EXERCISE REQUIREMENTS ▸ Task for the listing below: copy it out in full, exactly.
= Beginning of Section =
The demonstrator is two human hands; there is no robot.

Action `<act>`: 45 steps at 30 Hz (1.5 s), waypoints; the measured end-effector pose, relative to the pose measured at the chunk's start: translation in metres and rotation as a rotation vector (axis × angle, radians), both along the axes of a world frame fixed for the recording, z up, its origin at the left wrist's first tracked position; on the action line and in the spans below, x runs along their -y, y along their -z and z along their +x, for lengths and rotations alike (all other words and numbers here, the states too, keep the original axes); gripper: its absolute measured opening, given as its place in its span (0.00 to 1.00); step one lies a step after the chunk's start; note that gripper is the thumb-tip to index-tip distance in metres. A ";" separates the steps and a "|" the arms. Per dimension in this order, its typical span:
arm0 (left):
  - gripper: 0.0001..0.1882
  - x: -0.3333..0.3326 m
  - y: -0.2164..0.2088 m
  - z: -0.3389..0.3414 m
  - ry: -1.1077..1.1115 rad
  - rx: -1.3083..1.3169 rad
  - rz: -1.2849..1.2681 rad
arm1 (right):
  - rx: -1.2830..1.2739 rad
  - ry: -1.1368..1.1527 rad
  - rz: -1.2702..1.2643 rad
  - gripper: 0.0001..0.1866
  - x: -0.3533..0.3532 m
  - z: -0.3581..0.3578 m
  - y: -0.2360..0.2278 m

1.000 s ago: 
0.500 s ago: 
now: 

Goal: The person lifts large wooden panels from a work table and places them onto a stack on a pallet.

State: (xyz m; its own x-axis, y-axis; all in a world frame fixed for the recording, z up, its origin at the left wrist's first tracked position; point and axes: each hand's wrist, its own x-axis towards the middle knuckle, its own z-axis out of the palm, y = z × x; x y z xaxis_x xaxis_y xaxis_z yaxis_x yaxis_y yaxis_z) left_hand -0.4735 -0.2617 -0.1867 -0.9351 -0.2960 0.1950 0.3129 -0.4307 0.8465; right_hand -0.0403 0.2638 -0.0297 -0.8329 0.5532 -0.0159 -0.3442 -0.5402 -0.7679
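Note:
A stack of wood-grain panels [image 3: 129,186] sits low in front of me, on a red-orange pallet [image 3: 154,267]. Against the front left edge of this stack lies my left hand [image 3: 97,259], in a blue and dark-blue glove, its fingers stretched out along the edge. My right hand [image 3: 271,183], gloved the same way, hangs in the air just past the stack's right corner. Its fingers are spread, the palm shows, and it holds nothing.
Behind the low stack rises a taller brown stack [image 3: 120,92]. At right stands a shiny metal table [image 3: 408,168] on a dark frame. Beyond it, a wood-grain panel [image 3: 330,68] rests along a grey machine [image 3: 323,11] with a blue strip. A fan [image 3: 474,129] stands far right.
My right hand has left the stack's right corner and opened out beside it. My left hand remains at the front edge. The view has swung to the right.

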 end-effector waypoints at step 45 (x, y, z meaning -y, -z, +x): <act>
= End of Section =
SOLUTION ▸
The demonstrator is two human hands; there is no robot.

Action `<act>`: 45 steps at 30 Hz (1.5 s), waypoints; the measured end-effector pose, relative to the pose measured at the chunk's start: translation in metres and rotation as a rotation vector (axis × angle, radians), both along the axes of a world frame fixed for the recording, z up, its origin at the left wrist's first tracked position; on the action line and in the spans below, x runs along their -y, y along their -z and z along their +x, for lengths and rotations alike (all other words and numbers here, the states too, keep the original axes); gripper: its absolute measured opening, given as its place in its span (0.00 to 1.00); step one lies a step after the chunk's start; note that gripper is the thumb-tip to index-tip distance in metres. A ";" separates the steps and a "|" the arms. Per dimension in this order, its typical span:
arm0 (left):
  - gripper: 0.0001..0.1882
  - x: -0.3333..0.3326 m
  - y: -0.2164..0.2088 m
  - z: -0.3389..0.3414 m
  - ry: -1.1077..1.1115 rad
  - rx: -1.3083..1.3169 rad
  - rz: -1.2849..1.2681 rad
arm1 (right):
  - rx: -1.2830..1.2739 rad
  - ry: -1.1368..1.1527 rad
  - rz: -1.2702..1.2643 rad
  - gripper: 0.0001..0.1866
  - x: -0.3533..0.3532 m
  - z: -0.3581..0.3578 m
  - y: -0.2360..0.2278 m

1.000 s ago: 
0.500 s ago: 
now: 

Goal: The person lifts large wooden panels from a work table and places them onto a stack on a pallet.

State: (xyz m; its own x-axis, y-axis; all in a world frame fixed for the recording, z up, its origin at the left wrist's first tracked position; point and axes: each hand's wrist, its own x-axis towards the middle knuckle, its own z-axis out of the palm, y = z × x; x y z xaxis_x xaxis_y xaxis_z yaxis_x yaxis_y yaxis_z) left_hand -0.4735 -0.2617 -0.1867 -0.9351 -0.2960 0.1950 0.3129 -0.4307 0.8465; right_hand -0.0403 0.2638 -0.0297 -0.8329 0.5532 -0.0159 -0.3442 -0.5402 -0.7679
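Note:
A stack of wood-grain panels [image 3: 129,186] sits low in front of me, on a red-orange pallet [image 3: 154,267]. Against the front left edge of this stack lies my left hand [image 3: 97,259], in a blue and dark-blue glove, its fingers stretched out along the edge. My right hand [image 3: 271,183], gloved the same way, hangs in the air just past the stack's right corner. Its fingers are spread, the palm shows, and it holds nothing.
Behind the low stack rises a taller brown stack [image 3: 120,92]. At right stands a shiny metal table [image 3: 408,168] on a dark frame. Beyond it, a wood-grain panel [image 3: 330,68] rests along a grey machine [image 3: 323,11] with a blue strip. A fan [image 3: 474,129] stands far right.
My right hand has left the stack's right corner and opened out beside it. My left hand remains at the front edge. The view has swung to the right.
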
 end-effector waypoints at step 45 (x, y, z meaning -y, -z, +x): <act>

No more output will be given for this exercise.